DESCRIPTION OF THE TASK: In the data that follows, count the lines where "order" appears, and write only the number.
[RECORDS Boundary: Start]
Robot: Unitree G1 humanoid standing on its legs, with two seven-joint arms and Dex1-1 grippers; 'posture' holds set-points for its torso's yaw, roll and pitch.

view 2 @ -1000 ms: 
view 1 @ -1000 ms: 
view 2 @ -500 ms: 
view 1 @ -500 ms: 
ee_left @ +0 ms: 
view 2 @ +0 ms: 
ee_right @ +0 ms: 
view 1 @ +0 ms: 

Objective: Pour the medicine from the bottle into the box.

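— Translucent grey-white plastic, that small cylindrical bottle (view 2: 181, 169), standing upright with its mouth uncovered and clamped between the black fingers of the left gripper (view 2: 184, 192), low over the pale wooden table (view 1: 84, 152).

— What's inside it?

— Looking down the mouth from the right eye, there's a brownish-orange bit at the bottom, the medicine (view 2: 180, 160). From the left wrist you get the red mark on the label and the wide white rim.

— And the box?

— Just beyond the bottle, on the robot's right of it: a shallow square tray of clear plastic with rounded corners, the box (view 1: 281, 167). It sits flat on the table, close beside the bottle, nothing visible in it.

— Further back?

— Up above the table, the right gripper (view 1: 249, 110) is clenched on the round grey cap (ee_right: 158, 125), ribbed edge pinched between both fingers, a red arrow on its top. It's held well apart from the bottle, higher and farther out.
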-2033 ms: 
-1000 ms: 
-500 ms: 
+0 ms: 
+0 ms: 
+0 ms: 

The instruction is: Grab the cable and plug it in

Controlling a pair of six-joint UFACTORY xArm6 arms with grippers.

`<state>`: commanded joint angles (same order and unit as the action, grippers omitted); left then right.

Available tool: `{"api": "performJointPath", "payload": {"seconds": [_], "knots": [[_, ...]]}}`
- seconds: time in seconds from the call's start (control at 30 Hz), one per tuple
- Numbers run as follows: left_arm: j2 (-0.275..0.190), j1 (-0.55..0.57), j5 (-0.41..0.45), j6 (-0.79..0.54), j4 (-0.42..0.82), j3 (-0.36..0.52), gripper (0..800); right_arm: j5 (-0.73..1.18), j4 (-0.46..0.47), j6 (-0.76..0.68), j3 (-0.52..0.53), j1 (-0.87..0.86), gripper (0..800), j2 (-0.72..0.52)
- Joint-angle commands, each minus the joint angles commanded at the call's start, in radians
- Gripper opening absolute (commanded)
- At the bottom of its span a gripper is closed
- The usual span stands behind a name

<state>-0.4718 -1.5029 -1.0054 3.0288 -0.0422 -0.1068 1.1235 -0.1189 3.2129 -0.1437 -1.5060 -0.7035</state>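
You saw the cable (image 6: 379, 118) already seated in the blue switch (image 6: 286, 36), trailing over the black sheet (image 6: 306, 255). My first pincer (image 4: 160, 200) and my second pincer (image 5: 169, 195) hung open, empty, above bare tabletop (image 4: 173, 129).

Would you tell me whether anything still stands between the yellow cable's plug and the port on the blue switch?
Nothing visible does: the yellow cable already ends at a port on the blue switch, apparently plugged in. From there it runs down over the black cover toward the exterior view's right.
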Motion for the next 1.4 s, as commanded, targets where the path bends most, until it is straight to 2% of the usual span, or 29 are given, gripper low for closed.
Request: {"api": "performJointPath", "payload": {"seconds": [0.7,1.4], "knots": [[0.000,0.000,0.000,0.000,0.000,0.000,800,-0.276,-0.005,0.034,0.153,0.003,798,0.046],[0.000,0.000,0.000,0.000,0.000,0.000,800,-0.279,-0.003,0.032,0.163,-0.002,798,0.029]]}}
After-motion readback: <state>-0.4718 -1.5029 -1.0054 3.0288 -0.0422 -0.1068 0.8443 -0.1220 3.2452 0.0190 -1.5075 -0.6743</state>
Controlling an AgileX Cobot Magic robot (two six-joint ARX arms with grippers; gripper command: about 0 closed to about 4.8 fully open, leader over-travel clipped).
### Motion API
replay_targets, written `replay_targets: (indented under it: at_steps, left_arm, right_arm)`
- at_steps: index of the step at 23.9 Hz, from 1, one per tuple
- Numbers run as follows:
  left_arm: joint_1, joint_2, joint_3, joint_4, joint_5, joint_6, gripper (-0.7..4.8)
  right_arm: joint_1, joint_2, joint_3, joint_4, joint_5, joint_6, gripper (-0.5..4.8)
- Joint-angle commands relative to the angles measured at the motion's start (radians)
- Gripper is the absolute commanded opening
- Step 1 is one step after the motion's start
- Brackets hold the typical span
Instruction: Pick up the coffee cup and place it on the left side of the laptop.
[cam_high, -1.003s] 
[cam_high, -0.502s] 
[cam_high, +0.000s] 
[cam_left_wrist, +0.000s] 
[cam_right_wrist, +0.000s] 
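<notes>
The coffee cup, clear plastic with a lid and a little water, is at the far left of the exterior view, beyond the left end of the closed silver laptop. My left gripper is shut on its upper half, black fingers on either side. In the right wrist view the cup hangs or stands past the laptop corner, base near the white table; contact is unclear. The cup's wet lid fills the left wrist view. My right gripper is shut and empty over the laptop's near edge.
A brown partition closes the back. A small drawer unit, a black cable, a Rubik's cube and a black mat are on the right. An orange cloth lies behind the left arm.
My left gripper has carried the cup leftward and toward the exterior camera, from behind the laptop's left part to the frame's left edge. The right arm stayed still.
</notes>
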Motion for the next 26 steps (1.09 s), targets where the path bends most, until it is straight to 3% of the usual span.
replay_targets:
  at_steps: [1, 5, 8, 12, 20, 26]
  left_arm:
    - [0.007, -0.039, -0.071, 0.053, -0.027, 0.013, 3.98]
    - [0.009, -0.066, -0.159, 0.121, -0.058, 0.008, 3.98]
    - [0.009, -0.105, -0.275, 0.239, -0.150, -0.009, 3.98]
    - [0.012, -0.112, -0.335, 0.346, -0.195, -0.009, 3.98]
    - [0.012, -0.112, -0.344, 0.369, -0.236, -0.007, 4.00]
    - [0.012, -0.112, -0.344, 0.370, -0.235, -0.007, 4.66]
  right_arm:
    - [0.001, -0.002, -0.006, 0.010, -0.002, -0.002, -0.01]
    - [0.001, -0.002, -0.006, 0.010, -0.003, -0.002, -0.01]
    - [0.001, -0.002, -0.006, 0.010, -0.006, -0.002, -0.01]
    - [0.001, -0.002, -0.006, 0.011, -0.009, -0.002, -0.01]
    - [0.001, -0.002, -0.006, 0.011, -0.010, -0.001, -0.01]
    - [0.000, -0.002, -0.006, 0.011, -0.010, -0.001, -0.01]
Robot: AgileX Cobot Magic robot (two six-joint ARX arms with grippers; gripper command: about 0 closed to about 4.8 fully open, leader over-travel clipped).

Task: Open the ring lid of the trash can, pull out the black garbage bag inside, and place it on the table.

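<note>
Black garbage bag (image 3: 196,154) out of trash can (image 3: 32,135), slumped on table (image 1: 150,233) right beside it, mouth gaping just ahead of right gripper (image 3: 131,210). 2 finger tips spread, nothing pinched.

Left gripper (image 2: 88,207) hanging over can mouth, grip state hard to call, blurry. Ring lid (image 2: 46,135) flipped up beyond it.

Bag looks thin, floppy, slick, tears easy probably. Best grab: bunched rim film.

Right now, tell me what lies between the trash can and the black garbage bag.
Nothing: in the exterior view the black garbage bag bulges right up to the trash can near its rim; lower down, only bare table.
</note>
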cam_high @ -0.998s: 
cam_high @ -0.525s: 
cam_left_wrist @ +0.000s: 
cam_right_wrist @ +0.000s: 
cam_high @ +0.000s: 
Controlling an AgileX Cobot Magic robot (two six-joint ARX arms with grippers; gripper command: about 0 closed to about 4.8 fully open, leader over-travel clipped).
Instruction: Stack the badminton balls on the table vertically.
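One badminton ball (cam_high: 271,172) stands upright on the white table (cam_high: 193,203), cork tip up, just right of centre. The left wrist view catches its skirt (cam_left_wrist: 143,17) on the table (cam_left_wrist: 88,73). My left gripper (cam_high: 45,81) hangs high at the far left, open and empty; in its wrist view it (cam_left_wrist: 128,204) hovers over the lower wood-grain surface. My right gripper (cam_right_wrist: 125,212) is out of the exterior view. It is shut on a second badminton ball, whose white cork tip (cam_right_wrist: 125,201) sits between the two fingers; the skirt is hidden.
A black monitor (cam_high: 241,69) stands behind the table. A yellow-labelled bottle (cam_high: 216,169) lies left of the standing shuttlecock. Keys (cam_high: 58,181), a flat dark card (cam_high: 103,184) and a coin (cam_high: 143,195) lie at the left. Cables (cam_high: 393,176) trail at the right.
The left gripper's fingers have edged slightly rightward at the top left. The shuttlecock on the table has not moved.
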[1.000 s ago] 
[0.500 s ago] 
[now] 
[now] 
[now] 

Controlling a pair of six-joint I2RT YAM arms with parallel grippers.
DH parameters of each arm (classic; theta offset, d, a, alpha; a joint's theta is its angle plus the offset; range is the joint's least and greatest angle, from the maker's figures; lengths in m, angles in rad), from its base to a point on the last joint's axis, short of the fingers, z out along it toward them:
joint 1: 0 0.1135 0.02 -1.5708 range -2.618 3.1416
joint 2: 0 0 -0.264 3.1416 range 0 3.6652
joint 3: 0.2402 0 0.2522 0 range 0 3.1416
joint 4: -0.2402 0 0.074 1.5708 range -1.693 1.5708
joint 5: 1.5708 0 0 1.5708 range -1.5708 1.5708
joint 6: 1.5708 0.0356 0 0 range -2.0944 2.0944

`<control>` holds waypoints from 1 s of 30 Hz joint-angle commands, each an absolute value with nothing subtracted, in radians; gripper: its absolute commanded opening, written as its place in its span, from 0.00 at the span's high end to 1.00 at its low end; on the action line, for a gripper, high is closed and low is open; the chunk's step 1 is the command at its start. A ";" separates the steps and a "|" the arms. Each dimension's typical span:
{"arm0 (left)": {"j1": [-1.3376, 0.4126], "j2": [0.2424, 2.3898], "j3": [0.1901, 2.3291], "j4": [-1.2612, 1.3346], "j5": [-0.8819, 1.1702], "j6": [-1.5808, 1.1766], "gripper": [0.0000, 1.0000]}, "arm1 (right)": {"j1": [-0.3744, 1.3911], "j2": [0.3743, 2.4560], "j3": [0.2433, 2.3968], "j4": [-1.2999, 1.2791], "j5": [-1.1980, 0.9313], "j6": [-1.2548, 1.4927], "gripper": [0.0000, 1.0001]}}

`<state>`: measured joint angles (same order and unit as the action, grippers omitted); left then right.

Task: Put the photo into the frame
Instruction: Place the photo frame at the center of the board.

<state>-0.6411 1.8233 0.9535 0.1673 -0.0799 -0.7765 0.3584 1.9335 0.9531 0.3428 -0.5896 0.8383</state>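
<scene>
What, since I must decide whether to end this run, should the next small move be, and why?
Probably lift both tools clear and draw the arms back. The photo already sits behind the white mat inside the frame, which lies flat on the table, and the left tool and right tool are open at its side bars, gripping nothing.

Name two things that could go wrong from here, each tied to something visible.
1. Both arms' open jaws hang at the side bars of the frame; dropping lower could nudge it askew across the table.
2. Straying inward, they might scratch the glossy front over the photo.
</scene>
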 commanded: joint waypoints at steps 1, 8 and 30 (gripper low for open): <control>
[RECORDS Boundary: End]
SOLUTION TO THIS PROBLEM: 2